Edward Philippe Mott, Roanoke
Peters had a little more luck with his other Roanoke character, but not by much. Edward Philippe Mott saw the actor dress up like an Edwardian prince, rolling around his mansion with his nose high in the air.
Jimmy Darling, Freak Show
Jimmy Darling certainly wasn’t Peters’ worst AHS character but he did feel a little one-dimensional at times. The crux of his character was his lobster hands and, often, it felt like his part focused on that deformity a little too much rather than the human side of his storyline.
Kyle Spencer, Coven
Let’s face it – Coven really belonged to the women. Peters’ Kyle was a dark soul who’d been through some shit. But when surrounded by a gang of powerful witches, his story faded into the shadows.
Mr. Gallant, Apocalypse
A bitchy hairdresser with a fondness for BDSM, Mr Gallant gave Peters a break from playing tortured characters. Yes, he was shallow but he was also great fun to watch in the hit-and-miss Apocalypse.

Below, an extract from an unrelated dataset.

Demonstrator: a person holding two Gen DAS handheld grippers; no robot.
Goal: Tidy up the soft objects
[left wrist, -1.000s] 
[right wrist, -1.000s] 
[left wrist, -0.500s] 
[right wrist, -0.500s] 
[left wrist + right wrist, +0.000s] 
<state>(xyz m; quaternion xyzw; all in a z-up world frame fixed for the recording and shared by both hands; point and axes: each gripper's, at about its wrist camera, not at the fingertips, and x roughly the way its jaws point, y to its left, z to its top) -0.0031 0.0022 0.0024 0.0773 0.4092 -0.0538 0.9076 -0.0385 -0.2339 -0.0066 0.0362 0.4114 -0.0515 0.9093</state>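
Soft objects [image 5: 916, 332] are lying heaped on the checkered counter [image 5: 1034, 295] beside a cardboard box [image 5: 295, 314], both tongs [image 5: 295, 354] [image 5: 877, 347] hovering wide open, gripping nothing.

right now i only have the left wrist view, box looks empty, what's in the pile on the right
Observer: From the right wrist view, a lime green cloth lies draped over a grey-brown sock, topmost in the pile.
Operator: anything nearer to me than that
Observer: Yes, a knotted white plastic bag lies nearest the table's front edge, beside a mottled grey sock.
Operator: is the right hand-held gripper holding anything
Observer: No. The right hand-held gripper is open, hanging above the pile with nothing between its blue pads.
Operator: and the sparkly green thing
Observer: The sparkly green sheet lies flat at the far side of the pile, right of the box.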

Various cult leaders, Cult
Peters might take on a handful of characters in several seasons of AHS but in Cult he really earned his keep by playing a bunch of cult leaders (and Andy Warhol). From Jim Jones to Charles Manson – and even Jesus Christ – Peters brought each to life with goosebump-inducing and distinctive power.
James Patrick March, Hotel
Peters seemed to absolutely thrive playing James Patrick March, the off-his-rocker owner of the Hotel Cortez. He was brilliant as the madcap ghost who continued to haunt the building, and continued to indulge in all kinds of depraved crimes even in death.
Kit Walker, Asylum
A rare good guy in Peters’ AHS arsenal, Kit was very much the victim in Asylum. Accused of being Bloody Face and of being responsible for his wife’s death, he showed it’s incredibly hard to prove you’re not deranged when you’re locked up in an asylum. Yet he persevered and eventually managed to escape, but not without helping some of his fellow inmates out on his way.
Tate Langdon, Murder House
Our first introduction to Peters in AHS was one of our best. He toyed with viewers’ hearts, first making them sympathise with him as a ghost hopelessly trying to find love in death and then abhorring them when he was revealed to be Rubber Man. Tate goes from one extreme to the other and was completely believable at either end of the spectrum.
Kai Anderson, Cult
Cult might not have been the best season of AHS but Peters’ portrayal of Kai Anderson was superb. The blue-haired, power-mad, wannabe Trump began a terrifying campaign on Michigan as he began gathering the scared and the weak to join his very own cult. With each episode, he grew more and more manic and wicked, instigating hideous violence while gaining terrifying amounts of power.